Our sergeant is angry at this new programme. He finds the routine
three-months' course just enough to ground his squads thoroughly in
drill (of which after all we do only five hours daily: the rest is
school and signalling and lectures) and the effect of cenotaph practice
is to torpedo all ordinary instruction. We, the raw material, waste no
tears on that.
Corporal Hemmings again supervised the gymnasium-work today. He
slave-drove us as usual: and again the flight was mulish and hung
together, so his rage blunted itself on a ring of bowed backs and found
no particular victim. He is new at his job and knows few exercises:
instead he repeats each three times over to fill his hour and a quarter;
and gives no easies so that the chief instructor may never see his men
lolling about.
P.T. ended: but Corporal Hardy was not at the gym door to march us back
to the hut. When he's away Sailor sometimes takes over the flight. He
clowns it well with us in his commands: - orders 'Guys stiffen' for
Attention and 'Twos into fours git': - traditional relics of the
American army in France. Perhaps the root of Sailor's voice is not so
much laughter as delight in living. Some madness of joy seems to take us
whenever he marches us about. But he may do it only after Stiffy's gone:
at tea-time and at night.
So
we waited five minutes for the corporal who was behind the canteen. He
came out wiping his mouth. We told him how late it was and he doubled us
at one run the five hundred yards to the hut. This came a little heavy
upon us, just after P.T. and in marching boots. The other flights had
already fallen in for the ceremonial: we hastily draped the puttees
round our legs, snatched equipment and rifles and dashed after them.

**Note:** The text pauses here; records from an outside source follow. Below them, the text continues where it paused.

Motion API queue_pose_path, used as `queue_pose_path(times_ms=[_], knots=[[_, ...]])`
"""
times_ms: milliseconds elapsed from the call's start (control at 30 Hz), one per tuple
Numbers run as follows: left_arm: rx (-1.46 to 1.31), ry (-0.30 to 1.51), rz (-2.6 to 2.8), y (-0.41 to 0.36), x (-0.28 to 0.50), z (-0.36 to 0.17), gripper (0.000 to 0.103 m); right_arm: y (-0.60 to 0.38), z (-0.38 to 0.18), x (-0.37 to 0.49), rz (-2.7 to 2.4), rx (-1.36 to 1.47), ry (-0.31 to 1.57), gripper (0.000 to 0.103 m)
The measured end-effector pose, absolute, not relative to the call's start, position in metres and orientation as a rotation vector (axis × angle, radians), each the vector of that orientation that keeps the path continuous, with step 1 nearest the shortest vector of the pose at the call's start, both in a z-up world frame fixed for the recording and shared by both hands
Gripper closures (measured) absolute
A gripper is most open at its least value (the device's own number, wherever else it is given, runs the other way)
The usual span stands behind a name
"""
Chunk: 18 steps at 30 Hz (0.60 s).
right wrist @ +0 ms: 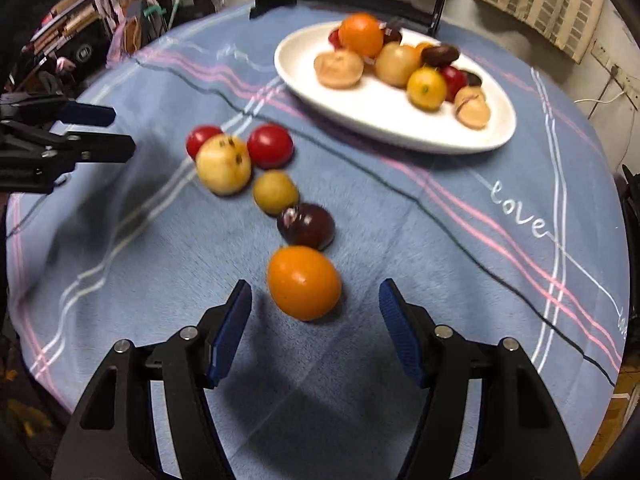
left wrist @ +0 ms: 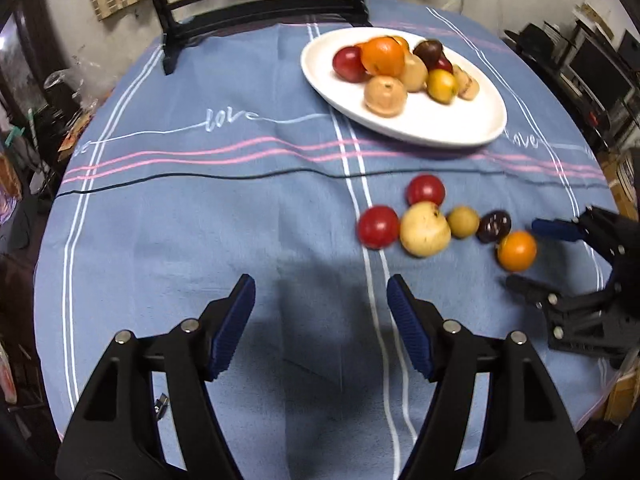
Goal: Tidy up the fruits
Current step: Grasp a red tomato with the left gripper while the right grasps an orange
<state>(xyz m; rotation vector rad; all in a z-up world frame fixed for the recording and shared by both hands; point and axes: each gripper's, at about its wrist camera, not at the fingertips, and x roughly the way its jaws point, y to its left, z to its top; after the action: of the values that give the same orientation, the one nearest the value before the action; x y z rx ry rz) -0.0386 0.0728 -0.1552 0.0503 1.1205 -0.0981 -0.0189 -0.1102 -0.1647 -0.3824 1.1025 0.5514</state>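
Observation:
A white oval plate [left wrist: 452, 126] [right wrist: 384, 128] holds several fruits at the far side of the table. Several loose fruits lie in a row on the blue cloth: two red ones [left wrist: 378, 227] [right wrist: 270, 147], a pale yellow one [left wrist: 425, 229] [right wrist: 224, 165], a small tan one [left wrist: 463, 221] [right wrist: 276, 192], a dark purple one [left wrist: 495, 226] [right wrist: 306, 226] and an orange one [left wrist: 516, 251] [right wrist: 304, 282]. My right gripper [right wrist: 315, 292] [left wrist: 520, 252] is open, its fingertips either side of the orange fruit. My left gripper [left wrist: 321, 288] [right wrist: 120, 130] is open and empty, near of the row.
A dark chair [left wrist: 260, 4] stands behind the table. A thin black cable [left wrist: 200, 178] runs across the cloth between plate and loose fruits. Cluttered shelves [right wrist: 72, 28] stand beside the table.

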Motion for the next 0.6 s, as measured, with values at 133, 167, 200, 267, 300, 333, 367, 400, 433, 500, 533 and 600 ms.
queue_pose_path(times_ms=[133,167,200,267,300,333,367,400,433,500,533,600], knots=[[0.139,1.086,-0.148,0.062,-0.032,-0.165,0.033,-0.111,-0.166,-0.017,0.571,-0.358,1.13,0.068],[0.16,1.082,-0.167,0.06,-0.029,-0.168,0.033,-0.114,-0.163,-0.016,0.572,-0.332,1.131,0.068],[0.181,1.078,-0.188,0.056,-0.025,-0.171,0.033,-0.116,-0.159,-0.018,0.57,-0.308,1.134,0.068],[0.223,1.068,-0.225,0.051,-0.016,-0.176,0.033,-0.127,-0.154,-0.017,0.553,-0.241,1.145,0.068],[0.241,1.067,-0.246,0.048,-0.01,-0.178,0.033,-0.13,-0.152,-0.018,0.54,-0.224,1.147,0.068],[0.265,1.065,-0.269,0.045,-0.006,-0.181,0.033,-0.132,-0.151,-0.018,0.529,-0.211,1.151,0.068],[0.281,1.059,-0.275,0.043,-0.003,-0.183,0.035,-0.135,-0.15,-0.018,0.518,-0.192,1.156,0.068],[0.293,1.048,-0.29,0.041,0.001,-0.183,0.035,-0.137,-0.15,-0.017,0.509,-0.181,1.161,0.068],[0.289,1.041,-0.31,0.042,0.005,-0.183,0.036,-0.139,-0.151,-0.019,0.502,-0.17,1.165,0.068],[0.271,1.042,-0.345,0.042,0.011,-0.184,0.041,-0.143,-0.152,-0.02,0.489,-0.15,1.174,0.068],[0.268,1.042,-0.363,0.042,0.014,-0.184,0.042,-0.143,-0.152,-0.02,0.485,-0.141,1.176,0.068],[0.266,1.041,-0.404,0.04,0.018,-0.186,0.049,-0.143,-0.152,-0.022,0.478,-0.134,1.177,0.068]])
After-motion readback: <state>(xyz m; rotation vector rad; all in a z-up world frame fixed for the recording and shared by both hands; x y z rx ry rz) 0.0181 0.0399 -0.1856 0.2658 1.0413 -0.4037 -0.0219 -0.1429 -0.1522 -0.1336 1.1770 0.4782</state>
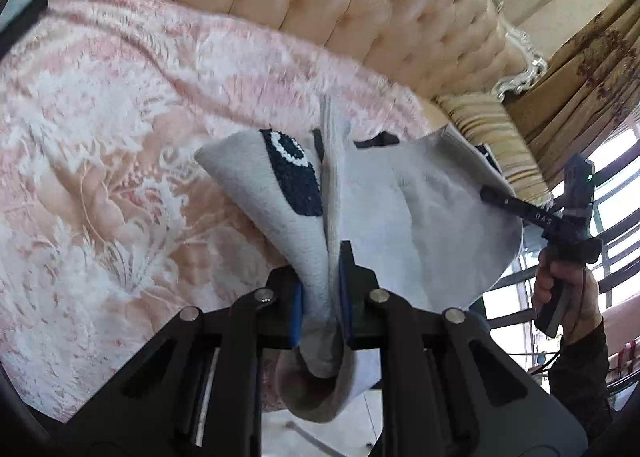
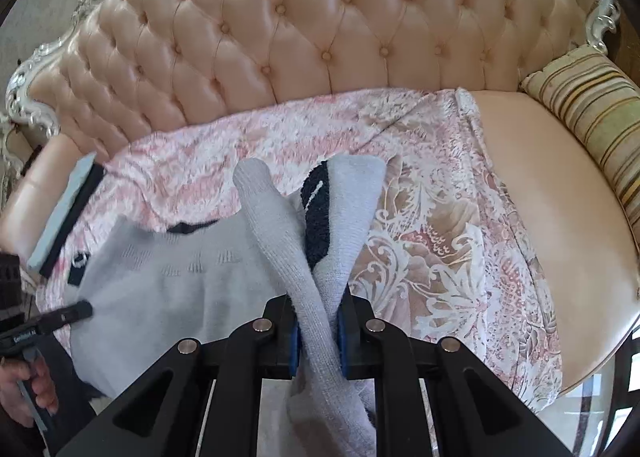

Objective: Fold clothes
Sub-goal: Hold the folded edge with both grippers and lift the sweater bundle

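- A tufted sofa (image 2: 304,17) is seen filling the background, with a striped cushion (image 2: 592,113) at its far end.
- A pink patterned blanket (image 2: 420,225) is spread over the seat, serving as the folding surface.
- The grey garment (image 2: 168,277), knitted and marked with dark patches, is held up in front of the sofa and stretched between the two claws, partly above the blanket; which edge of it is gripped cannot be told.
- The left claw (image 1: 322,297) is pressed together on a bunched edge of the garment, cloth being pinched between its blue pads (image 1: 297,313).
- The right claw (image 2: 316,331) is likewise closed, pinching another bunched stretch of the garment.
- The step in hand is judged to be lifting and spreading the garment so that it can be laid flat.
- It is best done with both grips kept firm, the claws drawn apart evenly until the sag is taken out, and the cloth lowered squarely onto the blanket without a twist.
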`<action>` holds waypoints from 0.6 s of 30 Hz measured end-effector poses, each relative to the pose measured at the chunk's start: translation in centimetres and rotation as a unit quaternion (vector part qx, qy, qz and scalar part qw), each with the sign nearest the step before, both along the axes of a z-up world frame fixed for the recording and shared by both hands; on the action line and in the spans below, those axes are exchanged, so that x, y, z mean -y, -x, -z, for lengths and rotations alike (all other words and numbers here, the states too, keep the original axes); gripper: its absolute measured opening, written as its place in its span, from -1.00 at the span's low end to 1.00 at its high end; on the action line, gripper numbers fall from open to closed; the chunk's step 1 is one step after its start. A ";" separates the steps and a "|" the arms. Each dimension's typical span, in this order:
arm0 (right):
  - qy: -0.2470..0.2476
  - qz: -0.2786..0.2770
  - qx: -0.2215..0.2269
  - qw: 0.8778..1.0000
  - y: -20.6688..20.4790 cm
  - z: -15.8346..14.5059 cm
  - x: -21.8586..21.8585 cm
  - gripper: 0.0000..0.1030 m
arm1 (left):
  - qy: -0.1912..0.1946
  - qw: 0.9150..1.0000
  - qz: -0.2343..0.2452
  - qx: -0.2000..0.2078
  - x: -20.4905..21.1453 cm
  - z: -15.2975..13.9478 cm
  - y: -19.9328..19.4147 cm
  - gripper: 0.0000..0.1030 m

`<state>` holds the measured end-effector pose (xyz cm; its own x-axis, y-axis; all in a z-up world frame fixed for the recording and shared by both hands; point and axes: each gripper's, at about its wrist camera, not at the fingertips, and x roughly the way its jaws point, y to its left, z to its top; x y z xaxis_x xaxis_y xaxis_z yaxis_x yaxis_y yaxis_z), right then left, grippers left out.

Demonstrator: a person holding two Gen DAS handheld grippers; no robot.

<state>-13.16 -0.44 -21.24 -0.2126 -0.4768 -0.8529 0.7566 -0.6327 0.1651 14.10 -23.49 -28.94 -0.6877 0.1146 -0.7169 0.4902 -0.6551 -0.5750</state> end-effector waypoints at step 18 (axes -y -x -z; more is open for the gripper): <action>-0.035 0.034 0.057 0.997 2.2 6.9 -1.6 -0.64 | -0.002 0.997 0.021 0.069 -0.3 3.9 1.3 -0.64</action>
<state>-15.31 1.12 -28.14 -0.1434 -0.4036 -0.9037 0.6899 -0.6954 0.2011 12.79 -23.19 -32.88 -0.5779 0.1431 -0.8035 0.5371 -0.6745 -0.5065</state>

Stiffy punished us for being late by another double, fully equipped as
we were, to the main gate and back. Need everyone take a pleasure in
kicking our mute inglory?
The parade was an awful show but the stoutness of the bandmaster gave it
a relieving moment. Stiffy was discontented with our first pace, which
the opening crash of the band should stimulate to a complete stride.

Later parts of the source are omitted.